A man and a woman both playing violin while sitting down.
Israeli violinist Mariela Matathia (L) and Palestinian Israeli violinist Nabeel Abboud-Ashkar rehearse along with other members of the West-Eastern Divan Orchestra in Berlin in 2006. (Sean Gallup, Getty Images)

Building bridges

"The West-Eastern Divan Orchestra began not with the idea of creating an orchestra. It began as an idea of creating a forum for young musicians to come together from all the countries of the Middle East, from Israel and different Arab countries — from Palestine, from Syria, from Lebanon, from Jordan and from Egypt.

"I thought we would get a small group of 10 or 15 people and maybe do a chamber music workshop and also deal with all the other subjects that we wanted to, which is music as part of culture and music as part of society. But we got so many applications. We had more than 200 applications from the Arab world alone. So we realized that we had to create an orchestra. And when we finished the first summer we realized that it was not only necessary to create an orchestra, but that it was impossible to just leave it as a one-time affair, and it has been in existence since then."

A reflection of life

"An orchestra is a mirror of society. In an orchestra you have intelligent people and less intelligent people. You have curious people. You have people who are totally in their own world, who are not curious. And in our orchestra, you have people who come for the idea and for the music, others who come just for the idea, and others that come just for the music. There's a mixture of all those things. 

An orchestra is a mirror of society.- Daniel Barenboim

"When I say that this is not a political project, everybody sort of smiles benignly because how can you speak of a project that has people from Syria and Israel and Palestine and Iran and call this a non-political project? What I mean by that is that we don't have a political line. We don't say 'We think politically like this, and you must adhere to this line.' But I hope that people who come in are curious enough to learn to listen to the narration of 'the other,' of 'the enemy' — and if not agree with it, at least learn to see the logic and the legitimacy of that narration."

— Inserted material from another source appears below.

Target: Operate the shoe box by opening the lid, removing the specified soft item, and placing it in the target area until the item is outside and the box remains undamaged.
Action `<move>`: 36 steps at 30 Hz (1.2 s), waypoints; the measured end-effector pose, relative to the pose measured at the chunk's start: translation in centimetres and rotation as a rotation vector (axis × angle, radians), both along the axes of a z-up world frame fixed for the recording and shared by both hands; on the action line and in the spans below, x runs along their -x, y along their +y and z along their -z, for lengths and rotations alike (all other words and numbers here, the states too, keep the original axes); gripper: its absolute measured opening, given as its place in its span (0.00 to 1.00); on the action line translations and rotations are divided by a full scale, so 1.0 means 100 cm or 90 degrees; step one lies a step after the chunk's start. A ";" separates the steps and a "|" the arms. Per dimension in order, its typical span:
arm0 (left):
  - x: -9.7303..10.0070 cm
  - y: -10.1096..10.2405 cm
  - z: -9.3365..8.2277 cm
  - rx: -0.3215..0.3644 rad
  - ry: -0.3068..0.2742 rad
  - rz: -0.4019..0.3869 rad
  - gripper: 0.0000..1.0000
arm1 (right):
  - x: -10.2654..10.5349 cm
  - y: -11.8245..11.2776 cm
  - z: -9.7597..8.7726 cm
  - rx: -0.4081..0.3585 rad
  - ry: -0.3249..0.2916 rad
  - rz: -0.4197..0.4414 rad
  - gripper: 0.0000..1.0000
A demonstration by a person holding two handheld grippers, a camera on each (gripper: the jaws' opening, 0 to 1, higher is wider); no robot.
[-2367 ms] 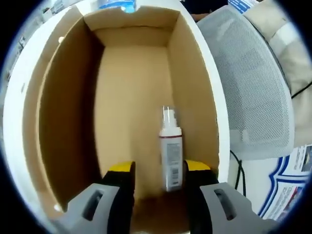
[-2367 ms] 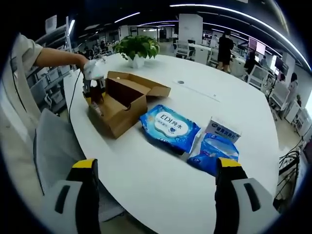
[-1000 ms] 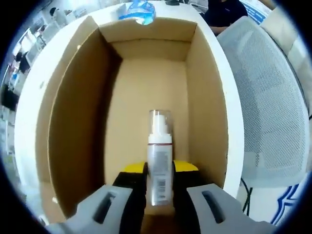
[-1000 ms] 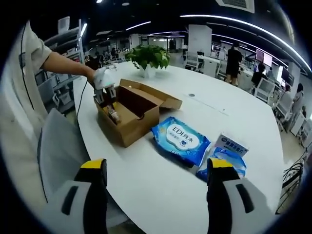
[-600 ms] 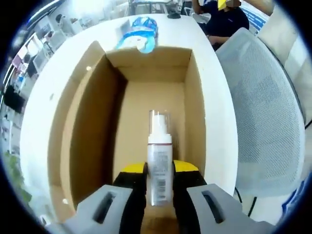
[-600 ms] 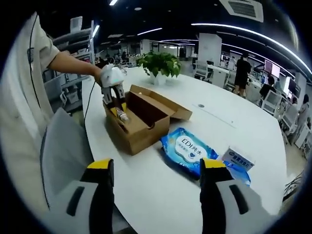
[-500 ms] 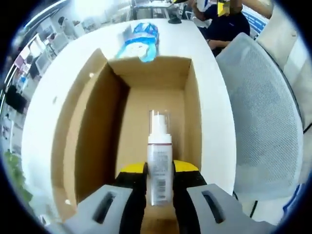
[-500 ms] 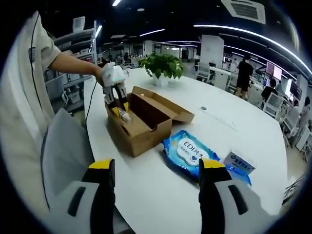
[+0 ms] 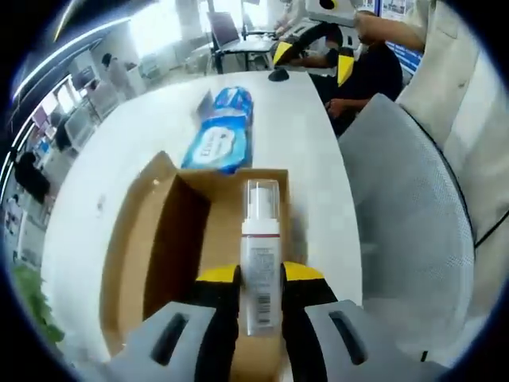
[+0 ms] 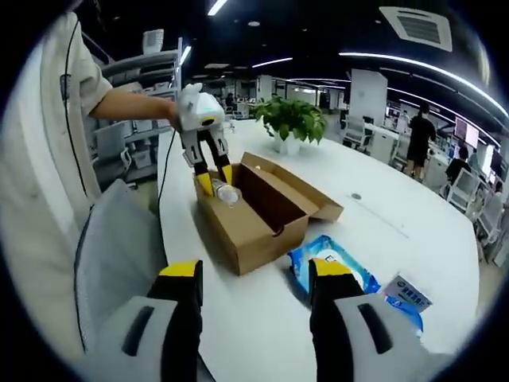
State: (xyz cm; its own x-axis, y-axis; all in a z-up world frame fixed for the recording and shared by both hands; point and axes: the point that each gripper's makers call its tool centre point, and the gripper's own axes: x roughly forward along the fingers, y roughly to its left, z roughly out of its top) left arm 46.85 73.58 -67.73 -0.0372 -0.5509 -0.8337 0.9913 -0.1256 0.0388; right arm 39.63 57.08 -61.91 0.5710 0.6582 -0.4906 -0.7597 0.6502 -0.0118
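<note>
Lay flat on the white round worktop (image 10: 413, 239): a blue plastic wipes pack with a white label (image 9: 222, 142), just beyond the far end of the box. Stood farther out on the worktop: a potted green leafy plant in a white pot (image 10: 291, 121). Rested near the wipes pack: a small blue-and-white carton (image 10: 406, 292). Drawn up at the worktop's edge: a grey mesh-backed office chair (image 9: 413, 231).

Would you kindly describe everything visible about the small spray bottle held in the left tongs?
The small white plastic spray bottle has a clear cap, a dark red band at its neck and a printed label. The left tongs, with yellow tips, are shut on its lower body. In the right gripper view it hangs tilted just above the open brown cardboard box, near its end.
</note>
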 end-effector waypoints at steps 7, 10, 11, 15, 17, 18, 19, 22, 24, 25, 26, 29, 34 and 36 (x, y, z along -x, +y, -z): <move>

A conductor with his back to the camera leads and orchestra or classical musicians.
Daniel Barenboim rehearses along with other members of the West-Eastern Divan Orchestra before their performance at the Berlin Philaharmonic on August 27, 2006. (Sean Gallup, Getty Images)

The moving power of music

"I don't attempt to define what music is. I try to observe how it is possible to see music, how it affects different human beings.

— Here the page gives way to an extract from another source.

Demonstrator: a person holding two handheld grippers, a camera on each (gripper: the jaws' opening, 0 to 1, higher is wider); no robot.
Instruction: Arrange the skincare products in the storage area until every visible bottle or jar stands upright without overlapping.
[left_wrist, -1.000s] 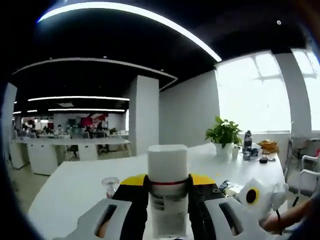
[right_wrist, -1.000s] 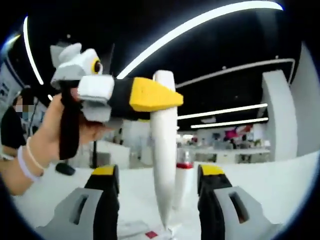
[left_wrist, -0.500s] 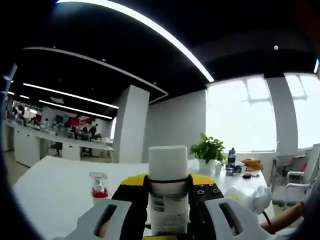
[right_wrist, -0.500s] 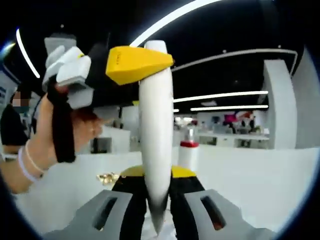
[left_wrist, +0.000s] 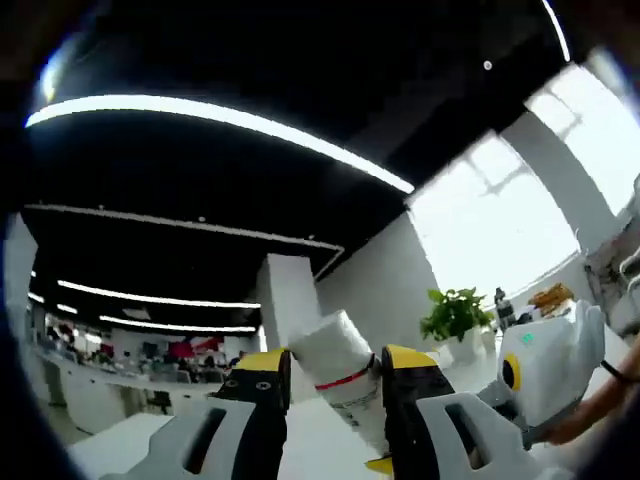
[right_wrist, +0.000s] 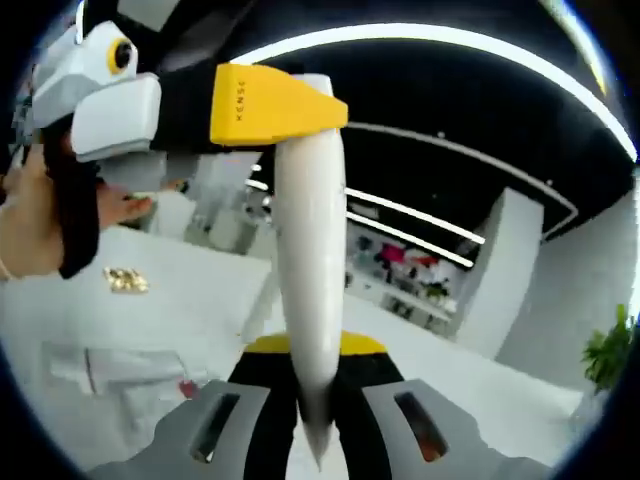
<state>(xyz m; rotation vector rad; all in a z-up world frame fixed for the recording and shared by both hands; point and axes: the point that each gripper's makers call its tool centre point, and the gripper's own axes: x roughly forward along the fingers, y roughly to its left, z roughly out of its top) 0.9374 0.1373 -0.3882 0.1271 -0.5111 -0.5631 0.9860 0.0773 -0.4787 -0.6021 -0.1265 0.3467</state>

"Because sound is a very extraordinary phenomenon. It is a purely physical phenomenon that doesn't live on this Earth. It only comes into this Earth when a human being makes it — in other words, when he plays or sings or whatever the case may be. Sound is also the first thing that the baby does when it's born. This is really what is the language of music.

You can say this music moves me, or this music is emotional, or this music is essential, or this music is poetic, or this music is rational, it's mathematical.- Daniel Barenboim

"You can say this music moves me, or this music is emotional, or this music is essential, or this music is poetic, or this music is rational, it's mathematical. You can say all those things, but that doesn't speak about the music, it speaks about your reaction to it."

Daniel Barenboim's comments have been edited for length and clarity.